This is the third and final part of our series on OpenRefine, The Outlier team’s favourite tool for cleaning large datasets. OpenRefine is a game-changer when it comes to managing messy data, especially for larger datasets where spreadsheet programs often struggle to keep up.

Here’s what Laura Grant, our managing editor, has to say about it:

It took Alastair two years to convince me to use OpenRefine… My conversion happened when I had a CSV with more than 26,000 school names that was full of typos. The facets and clustering that I dismissed as too complicated saved me hours of time. Since then, I’ve tackled lists of government invoices where information was manually entered by multiple people who added their own twist to spellings of company names and products bought. Now, I can’t understand why I resisted using it for so long.

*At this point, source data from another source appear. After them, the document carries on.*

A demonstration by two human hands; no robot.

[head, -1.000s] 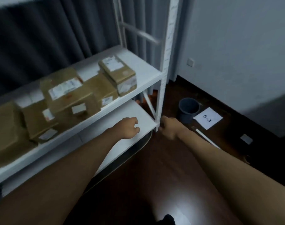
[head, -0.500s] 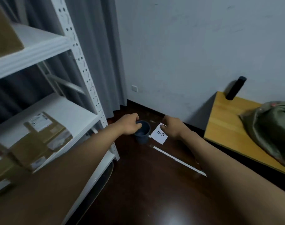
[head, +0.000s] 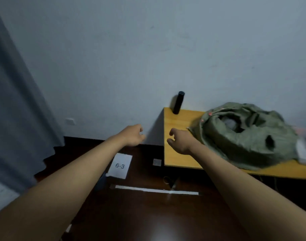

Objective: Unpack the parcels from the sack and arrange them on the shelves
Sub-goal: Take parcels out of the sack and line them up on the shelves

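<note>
The right hand (head: 181,142) was stretched forward over the near-left part of the wooden table (head: 179,160), its fingers loosely curled with a gap between thumb and fingers, holding nothing. The left hand (head: 134,135) hung level with it, off the table's left edge and above the dark floor (head: 148,216), fingers likewise loosely bent and empty. Just to the right of the right hand lay the green sack (head: 244,138), slumped on the table with its mouth rolled open toward the far side; something pale showed inside the opening, probably a parcel, though it was too blurred to be sure. A black cylinder (head: 178,102) stood upright at the table's far-left corner against the wall. On the floor below the left forearm lay a white sheet marked 6-3 (head: 120,165), with a white strip (head: 157,190) nearer still. A grey curtain (head: 14,110) hung at the left, and a pale corner at the near-left edge was probably the shelves, though it could not be made out. The step in hand looked like the reach for the sack to fetch another parcel. The next move would call for both hands to go right to the sack's mouth, spread the cloth, and take hold of a parcel inside before carrying it left.
</note>
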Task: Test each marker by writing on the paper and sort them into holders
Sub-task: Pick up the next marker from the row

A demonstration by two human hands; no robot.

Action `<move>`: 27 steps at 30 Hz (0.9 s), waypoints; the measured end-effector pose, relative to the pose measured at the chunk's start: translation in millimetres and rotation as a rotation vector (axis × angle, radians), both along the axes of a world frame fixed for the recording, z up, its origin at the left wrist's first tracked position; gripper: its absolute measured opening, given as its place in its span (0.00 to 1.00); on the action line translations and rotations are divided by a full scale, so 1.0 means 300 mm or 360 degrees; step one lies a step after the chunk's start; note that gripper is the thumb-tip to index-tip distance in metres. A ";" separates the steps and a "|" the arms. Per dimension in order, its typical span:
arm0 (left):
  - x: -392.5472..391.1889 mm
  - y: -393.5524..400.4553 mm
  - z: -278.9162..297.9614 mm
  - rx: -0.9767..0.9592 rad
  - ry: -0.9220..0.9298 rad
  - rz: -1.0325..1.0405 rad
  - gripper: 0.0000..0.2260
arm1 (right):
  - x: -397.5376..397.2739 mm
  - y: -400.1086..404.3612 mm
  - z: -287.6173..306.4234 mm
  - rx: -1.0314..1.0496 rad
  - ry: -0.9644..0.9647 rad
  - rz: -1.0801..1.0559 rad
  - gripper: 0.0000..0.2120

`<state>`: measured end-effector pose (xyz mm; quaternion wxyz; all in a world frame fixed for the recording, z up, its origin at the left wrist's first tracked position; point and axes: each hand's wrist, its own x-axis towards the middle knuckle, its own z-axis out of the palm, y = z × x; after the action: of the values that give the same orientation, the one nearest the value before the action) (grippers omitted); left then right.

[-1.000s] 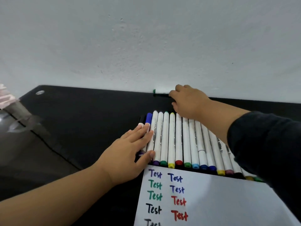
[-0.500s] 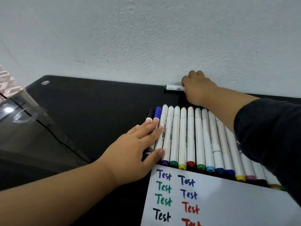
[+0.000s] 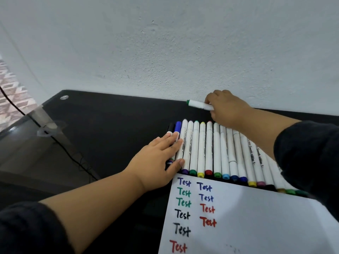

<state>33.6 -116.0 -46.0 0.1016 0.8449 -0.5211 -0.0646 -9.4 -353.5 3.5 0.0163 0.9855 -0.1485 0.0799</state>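
Several white markers (image 3: 216,149) with coloured caps lie side by side in a row on the black table (image 3: 110,129). My left hand (image 3: 157,162) rests flat on the left end of the row, fingers straight, over a black and a blue marker. My right hand (image 3: 225,109) grips a white marker with a green cap (image 3: 199,104) at the table's far edge, against the wall. A white paper (image 3: 247,222) below the row bears "Test" written several times in purple, green, black, blue and red.
A grey wall (image 3: 165,52) rises right behind the table. At the left a glass panel (image 3: 27,136) with a black cable (image 3: 62,147) adjoins the table. No holders are in view.
My right hand has lifted the green-capped marker slightly away from the wall edge, showing more of its barrel. My left hand stays on the row. The camera has shifted a little.
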 end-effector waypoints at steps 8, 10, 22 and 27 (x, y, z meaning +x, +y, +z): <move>-0.088 0.019 0.095 0.0157 -0.0082 0.0059 0.27 | -0.226 0.179 0.176 0.0320 0.0177 -0.0027 0.14; -0.141 0.037 0.124 0.0070 0.0076 0.0088 0.27 | -0.289 0.243 0.218 0.0520 0.0196 -0.0059 0.12; -0.538 0.255 0.243 -0.0586 0.1670 0.0469 0.07 | -0.569 0.612 0.265 0.1634 -0.0201 -0.0255 0.03; -0.600 0.340 0.251 -0.0649 0.1834 0.0590 0.04 | -0.646 0.720 0.235 0.1786 -0.0402 -0.0356 0.10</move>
<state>-146.3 -14.0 29.4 0.5338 0.7144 -0.2300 -0.3895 -203.1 -137.4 73.9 -0.5176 0.8046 -0.2719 0.1035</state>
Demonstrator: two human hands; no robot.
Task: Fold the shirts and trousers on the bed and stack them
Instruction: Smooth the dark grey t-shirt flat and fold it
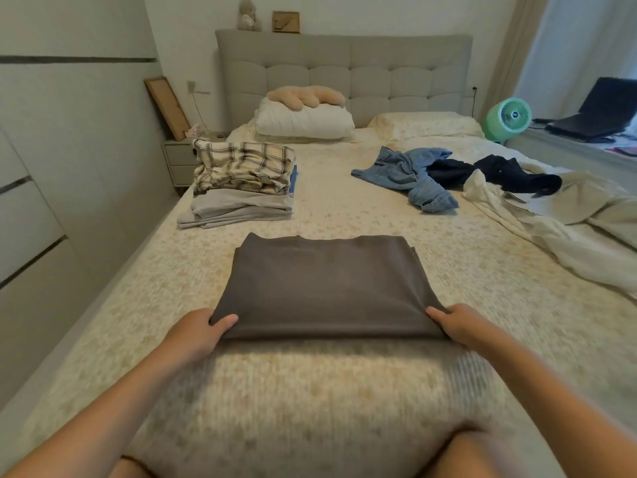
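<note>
On the bed (344, 215), both hands — left hand (203, 331), right hand (458, 324) — pinch the near corners of a folded dark grey shirt (324, 284), fingers grasping the cloth.

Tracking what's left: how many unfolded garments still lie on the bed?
3, all far right: crumpled blue denim jeans, dark navy garment beside them, cream garment nearest. More may hide underneath.

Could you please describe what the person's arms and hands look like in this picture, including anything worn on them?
Both forearms are bare as far as the picture shows, with no sleeves in view. The left hand and the right hand wear no gloves, and no rings, watch or bracelet can be seen on the visible parts. The fingernails look short and unpainted, though motion blur limits the detail.
</note>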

If you’re still on the fence about using OpenRefine or feel intimidated by its features, this tutorial will walk you through two of its most powerful tools: clustering and editing. These tools will help you clean and standardise your dataset, saving hours of work. Once you give it a go, we can practically guarantee that you won’t look back.

Watch the video

Let’s get started!

Correcting data using text facets

A facet works a lot like a filter. Faceted browsing allows you to explore and filter data dynamically. Clicking on the dropdown arrow in the column header, select Facet > Text facet. This will display all the unique values in the column – and will help you identify errors.

For instance, we can see that someone has mistakenly input 2017 instead of 2022. Click on the 2017 in the facet box in the left panel. This will isolate the row(s). Hover over the incorrect cell. Click Edit, change it to 2022, and click Apply.

To go back to the full dataset, remove the filtering or facet by clicking on the x on the facet box in the left panel.

Using text filters to edit specific entries

Text filters are helpful when you know there’s a typo – a misspelling or formatting error – you want to correct.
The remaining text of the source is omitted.